We passed this old dam and managed to refill our water bottle and dip our faces into the cool mountain spring water. Buddha was merciful at last. We also passed the first people we had seen on the trail here. Some rowdy Americans heading down from the top. They had caught the cable car, and they found the 2 exhausted, panting and overheated people from Finland, on their hands and knees, sticking their faces into the flowing water, to be the height of comedy. I hope you tripped and fell down those 2 thousand steps…

Around this point, the ground evened out a bit, and the steps became more modern. We climbed the last flight of stairs to the peak, which is a rocky, treeless summit covered in large boulders and a small observation tower. I was so exhausted I could hardly stand, but the view was so worth it….

We relaxed up here for a while. A handful of other people were also up here, most of them having arrived by the cable car. We decided that we had had enough accidental hiking and would take the cable car back down in time for a (by this point) very late lunch.

We climbed slightly down from the peak to the Misen Hondo temple area and took a look around. The temple contains the eternal flame, said to have been lit by Kobo Daishi over a thousand years ago and was used to light the torch at the peace pack memorial, back in Hiroshima.
Upon arriving at the cable car entrance I had the shock realisation – The money. We didn’t have enough money for a ticket back down! NOOOOOOOOOOOOOOO!!!!!!

I was crestfallen. I considered begging someone for the money, but in the end, i used what I had left to buy a sports drink from the machine. We shared it and set off hoping for the sugar rush to last us the journey down. I took one last look at the view….

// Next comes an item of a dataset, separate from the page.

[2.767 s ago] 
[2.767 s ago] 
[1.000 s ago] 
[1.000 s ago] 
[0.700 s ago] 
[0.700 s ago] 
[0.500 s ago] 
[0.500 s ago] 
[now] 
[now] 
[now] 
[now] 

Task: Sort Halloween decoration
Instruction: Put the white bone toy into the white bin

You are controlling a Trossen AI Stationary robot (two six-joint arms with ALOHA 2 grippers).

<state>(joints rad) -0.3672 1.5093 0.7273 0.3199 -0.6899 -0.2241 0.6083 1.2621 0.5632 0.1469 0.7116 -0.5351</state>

Then we began to jog. We took the Momijidani Course downwards – The shortest, steepest and least scenic. We jogged and or ran the entire way down. Another 2 thousand plus steps, through the thick forest on totally empty stomachs, desperate to get to the bottom before it got dark. I paused only to grab this shot of a beautiful waterfall.

We made it to the bottom in 45 mins – 1 hour and 15 faster than the “typical” time. On the way through the town, as we jogged our way back to catch the past ferry, we passed by an old grandma selling “melonpan”. A typical Japanese bun made from a special variety of cookie dough. It doesn’t actually taste like melon, it just looks like one. Anyhow, I had enough money left for exactly two of them.

They say that hunger is the best seasoning and I have to tell you, this melonpan may have been one of the best-tasting things I have ever eaten in my entire life…

We continued on and I noticed that the tide had come in, and managed to snap a picture of the Tori gate in its iconic “floating” form.

We made it to the ferry with minutes to spare and headed back, directly to Okonomi-mura – The Hiroshima “theme park” for Okonomiyaki Japanese omelettes. Glorious.

Despite the comedy of errors on my part, this was a fantastic experience and one of the most amazing hikes i’ve ever been on. If you ever find yourself in the southern end of Japan, and you are even remotley outdoorsy, make sure Mt Misen is on your to-do list!